I’m not sure anyone else would have told him that. As the Loop, I had the license to be that direct. I knew him well. I was allowed to speak freely. And he had come to trust my advice and judgment. Loyalty to him required that I tell him exactly what I thought.
“Ouch, that hurt,” he said, laughing. “Let me think about it a few more days. But you’re probably right, Loop.”
A couple of days later, he passed my desk en route to his office. He tossed the Tailhook card invitation on my desk. “Yeah, let’s decline that Tailhook invitation. I spoke with Candy, and she agrees with you!”
Candy was his wife. As an aide, it was essential to have the support of and be in agreement with the admiral’s spouse as much as it was to be in good graces with the Admiral.
“Good, I’ll move forward with planning the details for the other trip,” I said.
Admiral Simpson did not attend the 35th Tailhook three-day symposium in early September 1991. Those who did know the rest of the story. Lieutenant Paula Coughlin and about 5000 other Navy and Marine Corps aviators did. Indeed, as I anticipated, there was a lot of alcohol and debauchery, including the unlawful sexual assault and harassment of Lieutenant Coughlin and other females. Media reported that Paula was specifically taunted and assaulted for being an admiral’s aide.
The group’s unruly and unconscionable behavior also resulted in thousands of dollars of damage to the Las Vegas Hilton. Coughlin bravely blew the whistle on the harassment she experienced and reported it to her boss.
Tailhook became front-page news and a national scandal. It was an inflection point for Naval aviation. Both the Chief of Naval Operations, Admiral Frank Kelso, and the Secretary of the Navy, H. Lawrence Garrett, attended Tailhook. Garrett ultimately resigned as SECNAV. The CNO retired early.
The subsequent formal investigation by the Naval Criminal Investigative Services revealed 140 cases of misconduct against over 80 female victims. By November of 91, Coughlin’s boss Admiral Snyder, himself an F-14 pilot and rising star as an Admiral at 47 years old, was relieved of command for failing to take timely action when Coughlin had reported to him that she had been abused.
Every admiral who attended Tailhook that year was investigated. The careers of 14 admirals and approximately 300 aviators were impacted. The fallout from Tailhook was significant.
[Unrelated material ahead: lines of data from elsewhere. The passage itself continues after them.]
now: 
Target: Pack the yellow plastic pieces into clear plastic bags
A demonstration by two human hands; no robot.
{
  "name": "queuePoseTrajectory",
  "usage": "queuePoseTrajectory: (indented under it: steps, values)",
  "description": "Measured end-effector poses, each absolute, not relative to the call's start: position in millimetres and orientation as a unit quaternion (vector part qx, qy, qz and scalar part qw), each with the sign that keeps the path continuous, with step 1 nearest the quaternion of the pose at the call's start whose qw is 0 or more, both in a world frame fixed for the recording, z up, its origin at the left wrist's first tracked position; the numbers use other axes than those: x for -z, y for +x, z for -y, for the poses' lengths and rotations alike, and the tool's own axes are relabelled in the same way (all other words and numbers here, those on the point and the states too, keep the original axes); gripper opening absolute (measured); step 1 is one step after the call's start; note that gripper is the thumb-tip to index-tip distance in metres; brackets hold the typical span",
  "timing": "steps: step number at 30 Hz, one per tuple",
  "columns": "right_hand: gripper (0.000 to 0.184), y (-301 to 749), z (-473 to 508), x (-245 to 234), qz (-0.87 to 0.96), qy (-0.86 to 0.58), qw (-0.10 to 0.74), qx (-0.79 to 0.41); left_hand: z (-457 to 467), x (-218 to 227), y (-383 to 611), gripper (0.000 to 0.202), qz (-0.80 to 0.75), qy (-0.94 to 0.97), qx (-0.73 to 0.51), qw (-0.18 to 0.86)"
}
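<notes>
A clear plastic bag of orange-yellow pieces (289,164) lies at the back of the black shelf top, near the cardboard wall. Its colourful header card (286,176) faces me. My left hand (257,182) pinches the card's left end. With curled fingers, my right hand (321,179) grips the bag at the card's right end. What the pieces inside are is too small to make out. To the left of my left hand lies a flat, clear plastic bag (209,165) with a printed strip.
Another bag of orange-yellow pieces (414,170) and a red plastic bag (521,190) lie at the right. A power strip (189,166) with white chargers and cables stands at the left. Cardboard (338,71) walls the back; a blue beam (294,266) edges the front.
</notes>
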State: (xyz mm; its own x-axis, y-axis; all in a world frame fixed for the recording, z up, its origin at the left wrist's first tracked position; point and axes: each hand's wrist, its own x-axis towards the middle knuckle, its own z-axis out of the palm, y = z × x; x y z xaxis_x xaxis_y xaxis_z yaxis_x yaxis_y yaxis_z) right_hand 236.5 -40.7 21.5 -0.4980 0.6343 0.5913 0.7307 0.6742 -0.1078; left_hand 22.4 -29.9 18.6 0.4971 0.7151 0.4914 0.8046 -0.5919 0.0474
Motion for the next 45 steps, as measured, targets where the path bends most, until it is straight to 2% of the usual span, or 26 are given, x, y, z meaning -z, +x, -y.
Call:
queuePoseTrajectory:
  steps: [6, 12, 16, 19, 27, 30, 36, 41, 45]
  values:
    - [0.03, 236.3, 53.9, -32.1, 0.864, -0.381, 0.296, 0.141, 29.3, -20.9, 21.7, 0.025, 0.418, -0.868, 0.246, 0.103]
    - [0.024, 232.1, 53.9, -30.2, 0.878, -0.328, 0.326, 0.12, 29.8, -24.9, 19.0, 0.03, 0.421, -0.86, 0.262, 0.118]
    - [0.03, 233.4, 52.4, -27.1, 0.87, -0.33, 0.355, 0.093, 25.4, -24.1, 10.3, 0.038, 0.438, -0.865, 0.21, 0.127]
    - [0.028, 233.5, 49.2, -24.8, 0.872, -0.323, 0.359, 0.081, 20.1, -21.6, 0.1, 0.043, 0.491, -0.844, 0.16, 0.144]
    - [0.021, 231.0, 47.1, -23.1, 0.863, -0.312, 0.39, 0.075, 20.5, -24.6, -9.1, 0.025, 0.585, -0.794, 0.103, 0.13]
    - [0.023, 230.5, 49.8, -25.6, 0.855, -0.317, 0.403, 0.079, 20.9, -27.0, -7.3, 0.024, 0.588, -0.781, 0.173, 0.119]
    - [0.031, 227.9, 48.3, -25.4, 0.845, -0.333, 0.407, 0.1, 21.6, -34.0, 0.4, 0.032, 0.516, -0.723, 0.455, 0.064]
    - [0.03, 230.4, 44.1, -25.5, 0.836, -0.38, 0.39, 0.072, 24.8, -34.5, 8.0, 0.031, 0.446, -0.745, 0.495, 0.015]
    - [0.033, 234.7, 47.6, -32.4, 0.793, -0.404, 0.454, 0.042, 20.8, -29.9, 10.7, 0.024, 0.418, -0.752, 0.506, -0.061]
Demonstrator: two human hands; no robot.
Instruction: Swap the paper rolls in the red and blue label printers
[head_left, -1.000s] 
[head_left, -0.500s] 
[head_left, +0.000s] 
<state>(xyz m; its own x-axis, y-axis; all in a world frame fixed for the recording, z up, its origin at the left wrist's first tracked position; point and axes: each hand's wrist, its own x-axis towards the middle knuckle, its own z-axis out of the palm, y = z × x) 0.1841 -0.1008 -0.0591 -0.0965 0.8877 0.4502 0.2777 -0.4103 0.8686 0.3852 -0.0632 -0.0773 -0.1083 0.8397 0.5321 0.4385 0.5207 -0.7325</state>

By 1993, the Secretary of the Navy officially censured three senior aviator Navy admirals. Over 30 senior officers were reprimanded, effectively ending their careers.
All senior officers who attended Tailhook had further promotions carefully screened by the Office of the Navy Inspector General. I know because I was attached to that Office as a reservist in 2005 - 2008 when Tailhook screening was still underway more than 15 years later. Promotions were held up for months. Many officers were not promoted based on allegations of attending or participating in Tailhook.
Tailhook ceased to exist for many years. I just saw that the 2022 Tailhook Symposium did take place in Reno, Nevada, and senior officers and admirals spoke there. It coincided with the 100th anniversary of Naval Aviation. While I do believe there is significant value in meeting in person with other professional colleagues, there is no doubt that what occurred at the 1991 Tailhook in Las Vegas was unlawful and disgraceful.
To this day, I am sure Admiral Simpson was seriously considering going to Tailhook. And thankfully, he did not go.
I saw him years later. We both remembered that decision as one of the best ones “we” had ever made. That was a great example of his trusting my intuition.
Be loyal. Keep your boss and other colleagues out of and away from trouble. Speak up and say what is on your mind.
A sign at the flight school gate at Pensacola, Florida stated: “If there’s doubt, there’s no doubt.” I did not truly understand that as a junior officer, but the older I got, the more that made sense. It still does today.